I believe @peccary said in another thread he was baking... something.

Baking... more like stewing ... it's HOT🌡️& *HUMID* 💦 here, feeIs like I lose about 20 litres per day sweating/working on our rooftop...
Nothing on the breadboard, they're packed away not to see the light of day for another ... 2-3 months probably.

I'll breadboard vicariously via the ethers through you others.


----------



## BuddytheReow (Nov 17, 2021)

I'm slowly starting to see more protoboard builds throughout this forum which makes the mad scientist in me smile. You know who you are...


----------



## Big Monk (Nov 17, 2021)

I've got a new fuzz project on the the breadboard and will do a special edition of the Protoboard Chronicles when it's up and running.


----------



## BuddytheReow (Nov 17, 2021)

Fuzz project? You mean a Big Muff, right? I know how you feel about this circuit.


----------



## Stickman393 (Nov 17, 2021)

Shoot, I just ordered a big proto board.

Gonna start.  Any day now.  Yup.  Any ol day.


----------



## Big Monk (Nov 17, 2021)

BuddytheReow said:


> Fuzz project? You mean a Big Muff, right? I know how you feel about this circuit.

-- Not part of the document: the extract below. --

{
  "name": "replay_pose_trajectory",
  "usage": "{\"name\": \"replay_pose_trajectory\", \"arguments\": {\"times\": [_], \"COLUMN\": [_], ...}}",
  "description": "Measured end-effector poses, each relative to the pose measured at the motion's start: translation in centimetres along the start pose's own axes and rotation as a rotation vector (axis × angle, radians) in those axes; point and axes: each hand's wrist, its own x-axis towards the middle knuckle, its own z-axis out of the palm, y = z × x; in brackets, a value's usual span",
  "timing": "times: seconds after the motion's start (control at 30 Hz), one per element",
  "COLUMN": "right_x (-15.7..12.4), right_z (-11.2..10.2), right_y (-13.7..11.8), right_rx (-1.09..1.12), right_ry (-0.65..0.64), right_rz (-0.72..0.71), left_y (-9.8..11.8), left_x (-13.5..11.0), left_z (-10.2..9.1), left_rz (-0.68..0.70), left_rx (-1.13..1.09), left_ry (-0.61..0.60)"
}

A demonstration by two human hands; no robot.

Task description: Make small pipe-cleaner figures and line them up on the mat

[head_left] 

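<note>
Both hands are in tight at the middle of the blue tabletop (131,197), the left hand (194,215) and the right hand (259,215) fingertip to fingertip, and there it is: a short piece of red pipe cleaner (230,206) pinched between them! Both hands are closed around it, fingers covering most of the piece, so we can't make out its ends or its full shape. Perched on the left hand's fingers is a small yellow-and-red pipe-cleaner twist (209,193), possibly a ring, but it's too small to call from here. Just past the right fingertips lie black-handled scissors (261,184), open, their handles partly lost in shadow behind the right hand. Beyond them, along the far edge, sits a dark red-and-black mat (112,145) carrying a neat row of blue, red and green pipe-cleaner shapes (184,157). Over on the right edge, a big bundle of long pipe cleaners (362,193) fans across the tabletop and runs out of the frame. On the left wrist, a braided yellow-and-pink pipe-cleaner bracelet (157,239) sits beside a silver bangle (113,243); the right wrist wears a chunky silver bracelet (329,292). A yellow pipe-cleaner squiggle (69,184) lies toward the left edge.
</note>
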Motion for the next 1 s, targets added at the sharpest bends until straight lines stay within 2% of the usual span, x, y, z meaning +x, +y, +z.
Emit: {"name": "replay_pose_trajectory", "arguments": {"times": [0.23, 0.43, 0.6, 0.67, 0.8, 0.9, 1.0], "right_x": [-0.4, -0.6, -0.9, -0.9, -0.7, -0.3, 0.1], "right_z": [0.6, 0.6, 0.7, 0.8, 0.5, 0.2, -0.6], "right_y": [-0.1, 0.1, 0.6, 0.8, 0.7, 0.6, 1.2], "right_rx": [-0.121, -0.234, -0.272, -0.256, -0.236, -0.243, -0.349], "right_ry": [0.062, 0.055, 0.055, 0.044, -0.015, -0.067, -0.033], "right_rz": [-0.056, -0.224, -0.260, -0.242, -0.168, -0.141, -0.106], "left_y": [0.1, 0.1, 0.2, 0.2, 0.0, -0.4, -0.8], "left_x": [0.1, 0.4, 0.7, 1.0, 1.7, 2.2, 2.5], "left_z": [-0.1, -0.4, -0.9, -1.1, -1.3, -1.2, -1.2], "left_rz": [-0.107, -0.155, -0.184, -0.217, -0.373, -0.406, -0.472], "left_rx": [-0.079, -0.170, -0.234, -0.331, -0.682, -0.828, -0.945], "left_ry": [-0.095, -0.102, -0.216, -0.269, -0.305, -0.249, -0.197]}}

While the Big Muff makes me FEEL warm and fuzzy, is is NOT a fuzz!


----------



## Mcknib (Nov 17, 2021)

Aye I've done a few helping somebody figure out whether his schematics would work etc

Unfortunately I had to take my prototype Stud Tutu off the bb based on a mesa studio 22 preamp but I'd only done the 1st stage after about a year, then your excellent wee test kitchen got me cookin' again 

Latest wire storm is the Ruby Tuby



			Sopht amps - hybrid - Ruby Tuby
		






My wiring is so minimal as you can see I had a hairdresser friend ask if they could use it to practice


----------



## peccary (Nov 17, 2021)

I did a Si FF for my first one a few months back. I basically copied the Small Bear tutorial. The other evening I started BBing the NPN version of the Gnat board with Music6000's specs because  I wanted to try some tweaks to it. 

I only got partway through but I'm thinking of starting over. I'm not great at seeing an efficient way to layout the circuit and end up instead with an almost literal version of the schematic 😂😂😂









						New item by Joe B
					






					photos.app.goo.gl


----------



## fig (Nov 17, 2021)

These are some great projects! I've currently got an analog wah and digital echo, started the FV-1 and Daydream breadboard build, 2 or 3 of Chuck's wonders and my bus wire arrived so I am starting a FF p2p tonight with a couple of those shiny doodads (I hope tonight). I wrapped up the Hydra but I have a dodgy switch [ first time happening -ring a bell ] so I'll yank and shank it.


----------



## JamieJ (Nov 17, 2021)

I am enjoying using mine! Ignore the rats nest of wires - I just wanted to do a quick test.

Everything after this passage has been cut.